# [Work instruction]
The whole listing, from first line to last: copy it exactly.

[[ Supplied material open ]]

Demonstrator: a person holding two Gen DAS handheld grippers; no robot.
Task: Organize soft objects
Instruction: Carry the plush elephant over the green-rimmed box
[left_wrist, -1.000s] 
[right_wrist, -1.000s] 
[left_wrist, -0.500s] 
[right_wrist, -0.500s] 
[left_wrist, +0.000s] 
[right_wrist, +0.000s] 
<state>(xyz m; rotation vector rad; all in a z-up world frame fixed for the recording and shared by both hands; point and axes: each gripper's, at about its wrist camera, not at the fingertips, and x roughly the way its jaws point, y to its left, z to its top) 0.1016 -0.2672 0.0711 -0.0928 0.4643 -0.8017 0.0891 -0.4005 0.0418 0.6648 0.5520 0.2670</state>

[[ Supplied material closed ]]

# [Solution to this task]
Demonstrator: a person holding two Gen DAS handheld grippers; no robot.
Task: Organize soft objects
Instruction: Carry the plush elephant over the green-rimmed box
[left_wrist, -1.000s] 
[right_wrist, -1.000s] 
[left_wrist, -0.500s] 
[right_wrist, -0.500s] 
[left_wrist, +0.000s] 
[right_wrist, +0.000s] 
<state>(xyz m; rotation vector rad; all in a z-up world frame fixed for the recording and shared by both hands; point and axes: each gripper's, at about its wrist camera, not at the fingertips, and x roughly the way its jaws point, y to its left, z to its top) 0.1016 -0.2672 0.0711 -0.0928 0.4643 -0.8017 0.0891 -0.4005 0.0418 0.6648 0.5520 0.2670</state>

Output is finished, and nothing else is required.